Только она распрозрачнилась, как в неё заглянула женщина лет пятидесяти. Женщина поправляла причёску, близоруко щурясь, почти касаясь зеркала носом. А с той стороны на неё, выпучив глаза и зажав рот руками, смотрела Янка. Женщина смотрела Янке в глаза и брызгала на себя лаком. Янка пучилась. Невидимой быть она привыкла, фея всё-таки. Но в неё ещё ни разу не причёсывались.
– Фух! – скрипнул дверцей шкаф, когда хозяйка вышла. – С ума сошла, да? А если бы она тебя заметила? Вот, помню, был случай. Так же одно зеркало зазевалось. Хозяйка – бух! – шкаф бухнул чем-то внутри себя. – И в больницу. Так перепугалась. А вернулась, давай мебель менять. И всё, брата моего двоюродного, трёхстворчатого с антресолью, на дрова отправили. Он сам мне и рассказал напоследок.
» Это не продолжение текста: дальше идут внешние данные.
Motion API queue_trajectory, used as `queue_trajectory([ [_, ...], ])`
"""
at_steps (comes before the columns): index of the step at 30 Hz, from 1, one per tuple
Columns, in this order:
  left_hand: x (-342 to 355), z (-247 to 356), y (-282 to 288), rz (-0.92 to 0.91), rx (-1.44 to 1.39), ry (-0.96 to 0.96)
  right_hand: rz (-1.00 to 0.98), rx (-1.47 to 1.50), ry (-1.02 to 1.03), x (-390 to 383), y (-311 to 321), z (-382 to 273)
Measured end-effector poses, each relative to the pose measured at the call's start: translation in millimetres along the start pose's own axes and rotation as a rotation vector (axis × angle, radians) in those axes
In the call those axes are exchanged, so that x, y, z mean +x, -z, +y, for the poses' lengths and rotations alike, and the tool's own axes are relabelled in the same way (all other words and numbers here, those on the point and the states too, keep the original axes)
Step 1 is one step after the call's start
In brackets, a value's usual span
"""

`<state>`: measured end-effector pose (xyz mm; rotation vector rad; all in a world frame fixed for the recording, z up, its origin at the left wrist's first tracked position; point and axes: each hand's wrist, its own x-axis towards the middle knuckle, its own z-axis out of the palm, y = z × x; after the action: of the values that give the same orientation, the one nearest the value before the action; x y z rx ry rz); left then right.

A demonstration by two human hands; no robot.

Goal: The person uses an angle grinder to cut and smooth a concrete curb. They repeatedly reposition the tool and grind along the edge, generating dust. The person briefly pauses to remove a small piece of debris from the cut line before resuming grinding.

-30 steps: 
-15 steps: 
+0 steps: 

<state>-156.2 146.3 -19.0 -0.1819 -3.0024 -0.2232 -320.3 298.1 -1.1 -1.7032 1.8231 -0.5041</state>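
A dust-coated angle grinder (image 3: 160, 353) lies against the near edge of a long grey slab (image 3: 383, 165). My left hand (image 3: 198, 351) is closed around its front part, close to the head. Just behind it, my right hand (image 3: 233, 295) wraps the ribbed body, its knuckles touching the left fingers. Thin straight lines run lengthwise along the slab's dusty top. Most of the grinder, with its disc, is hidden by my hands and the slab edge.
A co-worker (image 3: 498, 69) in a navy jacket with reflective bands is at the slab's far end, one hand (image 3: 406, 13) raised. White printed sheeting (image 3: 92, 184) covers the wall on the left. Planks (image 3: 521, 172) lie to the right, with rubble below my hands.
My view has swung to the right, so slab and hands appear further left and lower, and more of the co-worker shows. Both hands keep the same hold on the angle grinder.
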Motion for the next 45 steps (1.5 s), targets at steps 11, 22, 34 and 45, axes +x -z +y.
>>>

– Здравствуйте, – запоздало решила поздороваться Янка, не зная, как ещё отреагировать на трагическую историю из жизни шкафов.
– Да здравствуй, здравствуй уже. Новенькая, что ли? Раньше-то кем была? Тумбочкой, небось, судя по глупости. И кто только таких в зеркала пускает?
– Я раньше девочкой была.
– Чего?
– Девочкой.
По зеркалу побежало отражение слезинки. Янка хотела вытереть щеку, но только двинула левой своркой трюмо. От чего разревелась в полный скрип. Трюмо зашаталось и захлопало створками.
– Тихо ты! Ещё сломаешься! – прикрикнул на неё шкаф. – Девочкой так девочкой. Эка невидаль. Кого тут только нет. Хватит реветь.
Янка закрыла створки трюмо, как закрывают лицо руками, чтобы успокоиться.
– А вы кто? – спросила она минут через пять.
– Как это кто? Не видишь, что ли? Шкаф. Из гарнитура. Только из всего гарнитура только я один и остался.
Шкаф вздохнул, стукнув полками.
– Остальные уже кто где. Но, опасаюсь я, большей частью на свалке. Разве что книжная полка жива ещё. Она такая, знаешь, крепкая очень была, устойчивая.
– А я? – спросила Янка.
– Что я?
– Я так и буду мебелью?
– А чем тебе не нравится? Хочешь, лампой становись. В квартире двумя этажами выше лампа не занята, тоже в спальне. Только скучно это, с потолка свисать.
– Эй! На себя посмотри! Сарай деревянный! – заругался кто-то дребезжащим голосом.
«Это же лампа говорит», – поняла Янка. Лампа даже раскачивалась от возмущения.
– Вот выключу вам свет, будете знать! – брюзжала лампа. – Что вы понимаете, мебель!
Это слово лампа сказала, как мы говорим… В общем, тоже говорим «мебель», о каком-то человеке.
– Да выключай! – засмеялся шкаф, отчего его стенки несколько раз выгнулись и вогнулись. – Нам-то что? Мы тут что, иголки с пола собираем?
– Ах, так! – искрилась лампа. – Выключусь – хозяева в темноте ничего в вас не найдут, выкинут вас на помойку.
– Зачем же нас выкидывать? Они фонариком посветят. А выкинут потом тебя, тёмная ты наша.
– А я вам, а я вам!..
Янка подумала, что лампа сейчас перегорит от негодования.
– Тихо, тихо, – вступила она. – Расскажите лучше, а хозяева ваши про вас знают?
– Точно тумбочкой ты была, а не девочкой! – шкаф сразу же забыл про скандальную лампу. – Как можно не знать, что у тебя в квартире шкаф стоит?
– Нет, я не про это. Они знают, что вы… вы…
Янка замялась. Она хотела сказать «живые», но подумала, что говорить про шкаф «живой», это как-то слишком.
– Они знают, что вы говорящие?
– Что ты, что ты! – хором закричали шкаф и лампа. – Как же можно! Это секрет! Тайна!
– Кто же захочет жить с говорящей мебелью? – хмыкнул до сих пор молчавший сервант. – Ты бы захотела, новенькая?